Episkopi is a Cyprus village built on the west side of Ezousas River. It is situated 10 kilometers from Paphos and it is characterized by the steep limestone rocks that dominate the village.
Those limestone walls offer some versatile routes from vertical to slightly overhanging crimpy routes to steep athletic overhangs. With currently 30 routes ranging from 6a up to 8b/8c and a lot of space for potential new masterpieces, Episkopi definitely worth a visit from mid-grade to high-end sport climbers and developers.
Directions to the crag:
Episkopi village can be easily reached due to the short distance from Paphos and it can be combined with climbing in the rest of the crags in the area. From the main roundabout in the entrance of Paphos follow the E710 road towards Episkopi which is 10km away from there. If you are driving from elsewhere and you are coming from A7 motorway it is also possible to exit and take road E606 for 6km and then turn left into an unnamed road towards the village. The sectors are in close distance from everywhere in the village so you can park your car and walk to the crags.
Sectors:
1) Main Lower Tier:
Currently the sector with the most routes. With steep overhanging routes is an ideal choice for climbing in mid-to-high range difficulties. Despite the east orientation of the crag, it gets the sun only early in the morning. It is notably cooler than the rest of the crags and it makes climbing possible even during the summer months.
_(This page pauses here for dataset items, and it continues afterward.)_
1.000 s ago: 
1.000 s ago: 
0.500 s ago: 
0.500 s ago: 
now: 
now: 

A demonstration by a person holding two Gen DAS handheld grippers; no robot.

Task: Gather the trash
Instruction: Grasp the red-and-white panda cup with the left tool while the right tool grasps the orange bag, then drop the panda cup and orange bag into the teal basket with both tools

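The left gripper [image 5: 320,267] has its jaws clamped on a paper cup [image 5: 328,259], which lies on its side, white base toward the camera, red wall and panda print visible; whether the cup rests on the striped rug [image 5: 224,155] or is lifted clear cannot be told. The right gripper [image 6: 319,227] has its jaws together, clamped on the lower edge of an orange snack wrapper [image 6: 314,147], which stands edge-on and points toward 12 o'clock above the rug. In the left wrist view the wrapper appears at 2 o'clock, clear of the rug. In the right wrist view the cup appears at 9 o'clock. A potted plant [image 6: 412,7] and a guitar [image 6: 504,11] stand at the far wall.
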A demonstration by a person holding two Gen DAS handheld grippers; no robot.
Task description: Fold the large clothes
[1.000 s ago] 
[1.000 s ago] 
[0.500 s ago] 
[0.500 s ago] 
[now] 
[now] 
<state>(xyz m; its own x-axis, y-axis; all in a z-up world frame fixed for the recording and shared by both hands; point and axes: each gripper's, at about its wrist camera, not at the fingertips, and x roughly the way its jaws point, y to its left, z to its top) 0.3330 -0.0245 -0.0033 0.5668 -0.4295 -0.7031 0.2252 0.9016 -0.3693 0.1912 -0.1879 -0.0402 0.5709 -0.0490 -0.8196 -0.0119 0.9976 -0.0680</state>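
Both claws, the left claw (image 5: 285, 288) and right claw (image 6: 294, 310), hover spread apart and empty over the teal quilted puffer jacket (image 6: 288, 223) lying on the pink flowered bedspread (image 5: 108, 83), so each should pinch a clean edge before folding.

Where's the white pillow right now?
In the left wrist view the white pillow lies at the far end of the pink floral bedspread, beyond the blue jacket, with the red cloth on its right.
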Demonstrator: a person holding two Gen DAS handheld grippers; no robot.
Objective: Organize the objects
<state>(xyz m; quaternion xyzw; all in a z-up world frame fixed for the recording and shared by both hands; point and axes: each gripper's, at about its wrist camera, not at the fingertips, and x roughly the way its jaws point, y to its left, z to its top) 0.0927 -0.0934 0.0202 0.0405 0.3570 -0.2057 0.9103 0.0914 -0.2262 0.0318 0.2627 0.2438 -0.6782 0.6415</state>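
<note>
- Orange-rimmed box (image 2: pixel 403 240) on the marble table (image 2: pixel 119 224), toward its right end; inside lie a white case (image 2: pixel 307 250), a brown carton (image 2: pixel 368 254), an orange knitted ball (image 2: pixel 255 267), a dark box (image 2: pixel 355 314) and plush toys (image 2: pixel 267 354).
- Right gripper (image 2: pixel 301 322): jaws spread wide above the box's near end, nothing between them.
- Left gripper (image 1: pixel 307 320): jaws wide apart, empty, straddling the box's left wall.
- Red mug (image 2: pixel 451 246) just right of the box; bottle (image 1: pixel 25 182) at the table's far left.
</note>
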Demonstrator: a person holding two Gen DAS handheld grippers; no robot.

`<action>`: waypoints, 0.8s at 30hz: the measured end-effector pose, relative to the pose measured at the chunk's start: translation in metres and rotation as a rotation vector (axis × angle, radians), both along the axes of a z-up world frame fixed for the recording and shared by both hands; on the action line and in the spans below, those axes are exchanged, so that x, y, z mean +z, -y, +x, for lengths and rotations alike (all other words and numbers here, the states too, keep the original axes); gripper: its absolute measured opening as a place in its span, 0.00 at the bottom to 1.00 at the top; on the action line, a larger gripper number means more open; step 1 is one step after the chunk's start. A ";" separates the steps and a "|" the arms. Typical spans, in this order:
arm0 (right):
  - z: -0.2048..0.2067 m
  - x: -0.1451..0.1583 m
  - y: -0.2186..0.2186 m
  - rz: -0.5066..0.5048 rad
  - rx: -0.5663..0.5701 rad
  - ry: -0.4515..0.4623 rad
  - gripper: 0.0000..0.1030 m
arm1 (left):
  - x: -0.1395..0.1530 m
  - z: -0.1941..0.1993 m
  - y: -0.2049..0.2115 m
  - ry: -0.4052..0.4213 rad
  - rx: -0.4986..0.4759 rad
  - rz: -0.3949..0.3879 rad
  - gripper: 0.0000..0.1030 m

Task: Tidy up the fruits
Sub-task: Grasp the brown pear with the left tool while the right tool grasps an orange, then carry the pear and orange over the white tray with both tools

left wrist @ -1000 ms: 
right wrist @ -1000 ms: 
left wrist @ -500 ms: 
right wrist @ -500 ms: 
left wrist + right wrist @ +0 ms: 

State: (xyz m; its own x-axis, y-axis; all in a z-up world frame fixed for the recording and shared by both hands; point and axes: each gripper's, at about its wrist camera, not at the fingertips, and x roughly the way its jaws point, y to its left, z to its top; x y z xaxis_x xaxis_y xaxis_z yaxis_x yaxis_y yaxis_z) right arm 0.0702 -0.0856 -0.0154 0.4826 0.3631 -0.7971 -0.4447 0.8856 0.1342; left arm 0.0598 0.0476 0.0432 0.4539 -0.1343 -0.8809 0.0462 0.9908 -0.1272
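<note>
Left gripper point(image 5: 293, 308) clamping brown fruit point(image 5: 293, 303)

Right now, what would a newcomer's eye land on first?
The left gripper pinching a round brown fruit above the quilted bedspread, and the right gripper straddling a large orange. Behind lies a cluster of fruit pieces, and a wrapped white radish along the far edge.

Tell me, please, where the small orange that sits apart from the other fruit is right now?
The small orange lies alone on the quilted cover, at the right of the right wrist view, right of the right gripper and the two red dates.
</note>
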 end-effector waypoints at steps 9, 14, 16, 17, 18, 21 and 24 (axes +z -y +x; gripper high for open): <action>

Directions: From the main square follow the signs towards Nata but instead of taking the sharp right turn to Nata, keep going straight until you reach a road split. From there follow the right uphill road with the red sign for a holiday house. Then follow the road and take the second turn to the right and then follow a faint footpath that heads north-west to the crag. There are few parking places just opposite the holiday houses but the tenants have priority and they are often occupied.
2) Lower Tier Left Side:
A brilliant sector with vertical to slightly overhang routes. The sector faces south and it gets the sun until 12:00 – 13:00.
Directions: Follow the directions towards the overhang sector. When you reach the wall of the sector follow it all the way to its south end and then follow the cave to your right that takes you to ‘’Bat Trip’’ and then the rest of the routes in the sector.
3) Dome:
This free standing pillar offers some short but worthy routes. The sector faces south and it gets in shade late in the afternoon or never depending on the season.
Follow the directions towards the overhang sector and just before you reach the wall head north to an open area and then a boulder field. Navigate yourselves in the boulder field and towards the crag that is visible from distance.
Best season:
Climbing is possible all year round but July and August are the warmer months and probably worth to avoid. Rain in Cyprus is infrequent but normally occurs in December and January. Despite the overhang character of the lower sector, the rock gets wet (except a couple of routes) after one day of consistent rain and it takes longer to dry up. The rest of the routes dry up quickly.
ALL CREDITS GO TO KYRIAKOS ROSSIDIS FOR THE USE OF THE ABOVE TEXT, INFO, PICTURES AND TOPO IMAGES FROM HIS WEBSITE.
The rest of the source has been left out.